Required action: Find the line containing "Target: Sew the" in the listing below. Repeat it exactly, along with each following line up to and including the one containing "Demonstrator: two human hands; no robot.".

** Opening Data segment block **

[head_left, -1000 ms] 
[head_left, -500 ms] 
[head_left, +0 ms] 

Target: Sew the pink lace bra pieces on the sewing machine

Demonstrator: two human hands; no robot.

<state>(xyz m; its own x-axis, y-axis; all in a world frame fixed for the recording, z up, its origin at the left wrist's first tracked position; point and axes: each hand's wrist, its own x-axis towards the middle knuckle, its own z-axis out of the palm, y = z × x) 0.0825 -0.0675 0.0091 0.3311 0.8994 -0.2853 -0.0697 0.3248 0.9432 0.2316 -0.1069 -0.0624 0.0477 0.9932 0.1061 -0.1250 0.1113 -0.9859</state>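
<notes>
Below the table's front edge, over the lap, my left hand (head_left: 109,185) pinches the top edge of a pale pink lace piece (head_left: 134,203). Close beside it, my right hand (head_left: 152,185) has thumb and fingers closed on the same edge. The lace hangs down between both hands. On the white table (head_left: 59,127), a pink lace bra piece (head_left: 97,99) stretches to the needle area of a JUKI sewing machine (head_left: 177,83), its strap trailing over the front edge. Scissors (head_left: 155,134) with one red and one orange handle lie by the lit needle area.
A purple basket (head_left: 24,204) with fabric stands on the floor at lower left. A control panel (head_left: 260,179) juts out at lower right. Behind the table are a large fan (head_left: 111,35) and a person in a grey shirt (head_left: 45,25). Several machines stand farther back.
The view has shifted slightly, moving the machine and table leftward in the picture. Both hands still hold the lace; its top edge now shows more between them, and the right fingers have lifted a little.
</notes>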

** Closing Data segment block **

Result of the task:
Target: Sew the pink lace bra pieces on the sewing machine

Demonstrator: two human hands; no robot.

What appears above is the full answer.